Primary thoracic neoplasms in children are very uncommon and include a wide variety of pathologic entities.1 Metastatic malignancies far surpass the number of primary thoracic neoplasms in this population, with an approximate ratio up to 5:1 in prior series.2,3 The histologic spectrum of both primary and metastatic neoplasms differs significantly from those that are seen in adults, where lung carcinoma dominates.4 Multiple space-occupying pulmonary conditions also occur in children, which can clinically mimic neoplasms, including granulomas and congenital abnormalities such as bronchial atresia and congenital pulmonary airway malformations (CPAMs).3,5 The ratio of thoracic lung neoplasms to nonneoplastic space-occupying conditions has been reported to be up to 1:60, while in other studies it appears to be lower.1,3 The detection of space-occupying mass lesions in children is more likely in patients with a history of malignancy who receive routine chest imaging to monitor for recurrence, but they may also be picked up incidentally on imaging performed for other reasons.6 These confounding factors can make workup and diagnosis of pediatric thoracic mass lesions particularly challenging.
In some rare primary pediatric lung tumors, specific genetic alterations have already been well described (eg heterozygous loss-of-function mutations in DICER1 in pleuropulmonary blastoma).7 Although there is some overlap among the common pulmonary primary neoplasms seen in pediatric patients and adults (eg carcinoid tumors, salivary tumors),1 little is known regarding whether these neoplasms have similar versus distinctive genetic profiles, and there are still significant gaps in our knowledge of the molecular underpinnings of many pediatric primary lung neoplasms.

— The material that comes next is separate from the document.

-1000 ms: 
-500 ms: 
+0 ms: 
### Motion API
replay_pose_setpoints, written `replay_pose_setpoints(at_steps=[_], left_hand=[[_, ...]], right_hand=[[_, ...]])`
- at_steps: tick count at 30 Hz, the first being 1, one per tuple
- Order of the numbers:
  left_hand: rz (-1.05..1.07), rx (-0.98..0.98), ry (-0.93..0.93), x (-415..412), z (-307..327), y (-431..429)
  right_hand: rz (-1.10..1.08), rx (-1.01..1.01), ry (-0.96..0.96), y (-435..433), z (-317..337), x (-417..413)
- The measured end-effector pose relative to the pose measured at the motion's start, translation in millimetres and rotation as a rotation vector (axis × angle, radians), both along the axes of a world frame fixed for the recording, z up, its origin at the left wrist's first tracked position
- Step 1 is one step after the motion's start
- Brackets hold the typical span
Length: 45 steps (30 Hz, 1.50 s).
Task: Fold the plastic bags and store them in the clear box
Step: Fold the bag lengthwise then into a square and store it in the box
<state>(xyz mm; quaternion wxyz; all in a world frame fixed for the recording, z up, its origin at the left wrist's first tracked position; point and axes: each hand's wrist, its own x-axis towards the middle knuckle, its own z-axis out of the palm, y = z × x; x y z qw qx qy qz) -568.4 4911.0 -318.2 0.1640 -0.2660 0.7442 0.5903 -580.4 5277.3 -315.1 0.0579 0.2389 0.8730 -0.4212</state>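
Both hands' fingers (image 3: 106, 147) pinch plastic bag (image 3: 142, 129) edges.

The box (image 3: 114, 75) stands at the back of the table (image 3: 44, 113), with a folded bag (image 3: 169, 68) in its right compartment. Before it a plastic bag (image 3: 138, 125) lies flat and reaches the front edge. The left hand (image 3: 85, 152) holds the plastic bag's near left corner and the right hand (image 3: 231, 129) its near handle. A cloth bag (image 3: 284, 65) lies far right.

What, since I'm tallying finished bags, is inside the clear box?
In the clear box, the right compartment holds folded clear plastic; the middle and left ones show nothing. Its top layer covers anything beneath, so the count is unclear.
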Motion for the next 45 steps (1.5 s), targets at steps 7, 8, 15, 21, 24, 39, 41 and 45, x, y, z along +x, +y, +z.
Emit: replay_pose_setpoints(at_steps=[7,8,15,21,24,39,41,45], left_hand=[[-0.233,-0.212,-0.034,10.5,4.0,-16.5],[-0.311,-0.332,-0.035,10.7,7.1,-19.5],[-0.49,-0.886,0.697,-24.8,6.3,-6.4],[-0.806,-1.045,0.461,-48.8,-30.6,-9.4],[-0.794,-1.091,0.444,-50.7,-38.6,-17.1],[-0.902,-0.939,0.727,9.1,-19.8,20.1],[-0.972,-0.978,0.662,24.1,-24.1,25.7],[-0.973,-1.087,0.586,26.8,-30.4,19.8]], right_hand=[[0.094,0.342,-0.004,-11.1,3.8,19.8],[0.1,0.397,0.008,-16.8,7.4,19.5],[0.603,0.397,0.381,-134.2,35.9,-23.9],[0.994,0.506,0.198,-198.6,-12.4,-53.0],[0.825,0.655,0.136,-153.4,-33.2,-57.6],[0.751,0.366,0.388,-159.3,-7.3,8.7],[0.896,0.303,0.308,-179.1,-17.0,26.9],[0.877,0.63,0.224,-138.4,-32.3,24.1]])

The goal of this study is to better define the clinicopathologic spectrum of neoplastic and nonneoplastic diseases observed in resected space-occupying thoracic mass lesions in pediatric patients (≤21 years). Notably, these were resected at a large tertiary general hospital (ie, not a freestanding pediatric specialty hospital), and therefore the spectrum of disease is likely to be representative of specimens encountered by general surgical pathologists. A secondary aim is to identify somatic alterations observed in primary pediatric lung neoplasms using comprehensive genomic profiling.
MATERIALS AND METHODS
The study protocol was approved by the Institutional Review Board at Mayo Clinic Rochester, Minnesota. Cases were retrieved from the surgical pathology archives of a tertiary general hospital after a retrospective search of all resections from patients aged ≤21 years at the time of surgery during a 25-year period (1993–2018). Site keywords searched included lung, bronchus, trachea, mediastinum, pleura, and chest. Tumors outside the thoracic cavity (eg skin, subcutaneous, and extrathoracic soft tissue neoplasms) were not included. Small biopsies (transbronchial biopsies, imaging guided biopsies, etc.) were also not included, as the focus of this study was pediatric thoracic resection specimens likely to be encountered by the general surgical pathologist. Diagnostic hematoxylin-eosin (H&E)–stained slides were reviewed for nonmetastatic lesions, and the diagnoses were confirmed by a thoracic pathologist. Clinical information was obtained from the electronic medical record. Descriptive statistics were employed to analyze the data where appropriate.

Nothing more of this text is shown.